YOUR GOAL: Extract the listing below in full, unchanged.

=== Section Start ===

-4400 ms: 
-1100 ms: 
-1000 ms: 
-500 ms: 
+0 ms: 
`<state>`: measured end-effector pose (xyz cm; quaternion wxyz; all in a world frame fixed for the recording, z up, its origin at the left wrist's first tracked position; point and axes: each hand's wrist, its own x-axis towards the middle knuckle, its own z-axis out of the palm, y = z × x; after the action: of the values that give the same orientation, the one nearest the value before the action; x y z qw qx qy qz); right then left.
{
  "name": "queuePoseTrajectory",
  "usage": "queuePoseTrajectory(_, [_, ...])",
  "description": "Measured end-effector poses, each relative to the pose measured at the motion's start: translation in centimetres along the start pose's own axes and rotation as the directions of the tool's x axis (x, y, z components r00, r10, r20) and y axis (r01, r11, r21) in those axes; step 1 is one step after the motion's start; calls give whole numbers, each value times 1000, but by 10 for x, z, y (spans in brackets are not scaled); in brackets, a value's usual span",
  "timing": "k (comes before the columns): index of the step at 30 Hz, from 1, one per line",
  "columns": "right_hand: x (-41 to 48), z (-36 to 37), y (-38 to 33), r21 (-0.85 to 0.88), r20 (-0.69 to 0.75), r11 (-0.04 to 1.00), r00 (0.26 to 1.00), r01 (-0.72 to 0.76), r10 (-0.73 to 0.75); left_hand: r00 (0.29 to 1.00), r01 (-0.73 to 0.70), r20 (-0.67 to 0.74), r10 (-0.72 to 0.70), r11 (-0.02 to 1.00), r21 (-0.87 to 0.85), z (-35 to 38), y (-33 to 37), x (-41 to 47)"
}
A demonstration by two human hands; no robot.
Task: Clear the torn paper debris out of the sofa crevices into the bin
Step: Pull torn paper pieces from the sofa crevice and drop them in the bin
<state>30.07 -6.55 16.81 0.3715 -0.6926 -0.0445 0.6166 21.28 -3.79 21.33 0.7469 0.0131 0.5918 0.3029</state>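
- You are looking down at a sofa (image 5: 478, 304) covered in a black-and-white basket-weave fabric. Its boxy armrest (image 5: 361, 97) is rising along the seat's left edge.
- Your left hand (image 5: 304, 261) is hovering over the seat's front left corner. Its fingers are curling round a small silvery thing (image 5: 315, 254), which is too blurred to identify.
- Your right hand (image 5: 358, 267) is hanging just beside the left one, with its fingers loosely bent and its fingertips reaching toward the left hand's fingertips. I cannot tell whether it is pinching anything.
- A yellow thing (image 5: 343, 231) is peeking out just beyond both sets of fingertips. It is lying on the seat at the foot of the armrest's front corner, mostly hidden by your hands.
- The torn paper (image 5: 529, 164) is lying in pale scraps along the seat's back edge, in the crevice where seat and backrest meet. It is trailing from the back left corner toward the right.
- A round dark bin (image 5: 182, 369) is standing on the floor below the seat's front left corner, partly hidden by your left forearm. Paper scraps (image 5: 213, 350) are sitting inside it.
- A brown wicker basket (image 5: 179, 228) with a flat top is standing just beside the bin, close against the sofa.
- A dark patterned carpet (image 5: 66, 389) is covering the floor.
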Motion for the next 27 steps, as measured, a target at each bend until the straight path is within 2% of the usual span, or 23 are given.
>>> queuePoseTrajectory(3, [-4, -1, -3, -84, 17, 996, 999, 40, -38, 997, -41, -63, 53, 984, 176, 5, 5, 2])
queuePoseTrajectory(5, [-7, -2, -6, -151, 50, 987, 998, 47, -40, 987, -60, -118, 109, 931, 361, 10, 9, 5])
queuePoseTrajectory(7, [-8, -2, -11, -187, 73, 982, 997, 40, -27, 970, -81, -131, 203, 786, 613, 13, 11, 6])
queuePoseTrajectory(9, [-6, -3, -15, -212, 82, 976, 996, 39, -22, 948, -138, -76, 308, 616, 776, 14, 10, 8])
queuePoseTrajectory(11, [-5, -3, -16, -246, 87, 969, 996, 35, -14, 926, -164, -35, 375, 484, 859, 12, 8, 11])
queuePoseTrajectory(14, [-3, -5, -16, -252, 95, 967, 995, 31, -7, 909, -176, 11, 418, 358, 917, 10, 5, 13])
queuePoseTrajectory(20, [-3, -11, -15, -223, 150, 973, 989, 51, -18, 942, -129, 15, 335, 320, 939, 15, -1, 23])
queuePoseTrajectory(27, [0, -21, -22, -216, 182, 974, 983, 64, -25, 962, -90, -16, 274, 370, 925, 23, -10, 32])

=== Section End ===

REPLY:
-4400 ms: 
-1100 ms: 
-1000 ms: 
-500 ms: 
+0 ms: 
`<state>`: measured end-effector pose (xyz cm; quaternion wxyz; all in a world frame fixed for the recording, z up, its origin at the left wrist's first tracked position; point and axes: each hand's wrist, its own x-axis towards the middle knuckle, its own z-axis out of the palm, y = z × x; after the action: of the values that give the same orientation, the one nearest the value before the action; x y z qw qx qy qz); right then left.
{
  "name": "queuePoseTrajectory",
  "usage": "queuePoseTrajectory(_, [_, ...])",
  "description": "Measured end-effector poses, each relative to the pose measured at the motion's start: translation in centimetres along the start pose's own axes and rotation as the directions of the tool's x axis (x, y, z components r00, r10, r20) and y axis (r01, r11, r21) in those axes; step 1 is one step after the motion's start; calls give whole numbers, each value times 1000, but by 10 for x, z, y (spans in brackets are not scaled); in brackets, a value's usual span",
  "timing": "k (comes before the columns): index of the step at 30 Hz, from 1, one per line",
  "columns": "right_hand: x (-41 to 48), z (-36 to 37), y (-38 to 33), r21 (-0.85 to 0.88), r20 (-0.69 to 0.75), r11 (-0.04 to 1.00), r00 (0.26 to 1.00), r01 (-0.72 to 0.76), r10 (-0.73 to 0.75); left_hand: r00 (0.29 to 1.00), r01 (-0.73 to 0.70), r20 (-0.67 to 0.74), r10 (-0.72 to 0.70), r11 (-0.02 to 1.00), r21 (-0.87 to 0.85), z (-35 to 38), y (-33 to 37), x (-41 to 47)"
}
A demonstration by two human hands; no robot.
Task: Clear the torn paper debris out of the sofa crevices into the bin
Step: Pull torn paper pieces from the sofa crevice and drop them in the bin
<state>30.07 -6.55 16.81 0.3715 -0.6926 -0.0445 0.6166 21.28 -3.79 21.33 0.7469 0.0131 0.5918 0.3029</state>
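- You are looking down at a sofa (image 5: 478, 304) covered in a black-and-white basket-weave fabric. Its boxy armrest (image 5: 361, 97) is rising along the seat's left edge.
- Your left hand (image 5: 304, 261) is hovering over the seat's front left corner. Its fingers are curling round a small silvery thing (image 5: 315, 254), which is too blurred to identify.
- Your right hand (image 5: 358, 267) is hanging just beside the left one, with its fingers loosely bent and its fingertips reaching toward the left hand's fingertips. I cannot tell whether it is pinching anything.
- A yellow thing (image 5: 343, 231) is peeking out just beyond both sets of fingertips. It is lying on the seat at the foot of the armrest's front corner, mostly hidden by your hands.
- The torn paper (image 5: 529, 164) is lying in pale scraps along the seat's back edge, in the crevice where seat and backrest meet. It is trailing from the back left corner toward the right.
- A round dark bin (image 5: 182, 369) is standing on the floor below the seat's front left corner, partly hidden by your left forearm. Paper scraps (image 5: 213, 350) are sitting inside it.
- A brown wicker basket (image 5: 179, 228) with a flat top is standing just beside the bin, close against the sofa.
- A dark patterned carpet (image 5: 66, 389) is covering the floor.
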Motion for the next 27 steps, as measured, a target at each bend until the straight path is within 2% of the usual span, or 23 are given.
>>> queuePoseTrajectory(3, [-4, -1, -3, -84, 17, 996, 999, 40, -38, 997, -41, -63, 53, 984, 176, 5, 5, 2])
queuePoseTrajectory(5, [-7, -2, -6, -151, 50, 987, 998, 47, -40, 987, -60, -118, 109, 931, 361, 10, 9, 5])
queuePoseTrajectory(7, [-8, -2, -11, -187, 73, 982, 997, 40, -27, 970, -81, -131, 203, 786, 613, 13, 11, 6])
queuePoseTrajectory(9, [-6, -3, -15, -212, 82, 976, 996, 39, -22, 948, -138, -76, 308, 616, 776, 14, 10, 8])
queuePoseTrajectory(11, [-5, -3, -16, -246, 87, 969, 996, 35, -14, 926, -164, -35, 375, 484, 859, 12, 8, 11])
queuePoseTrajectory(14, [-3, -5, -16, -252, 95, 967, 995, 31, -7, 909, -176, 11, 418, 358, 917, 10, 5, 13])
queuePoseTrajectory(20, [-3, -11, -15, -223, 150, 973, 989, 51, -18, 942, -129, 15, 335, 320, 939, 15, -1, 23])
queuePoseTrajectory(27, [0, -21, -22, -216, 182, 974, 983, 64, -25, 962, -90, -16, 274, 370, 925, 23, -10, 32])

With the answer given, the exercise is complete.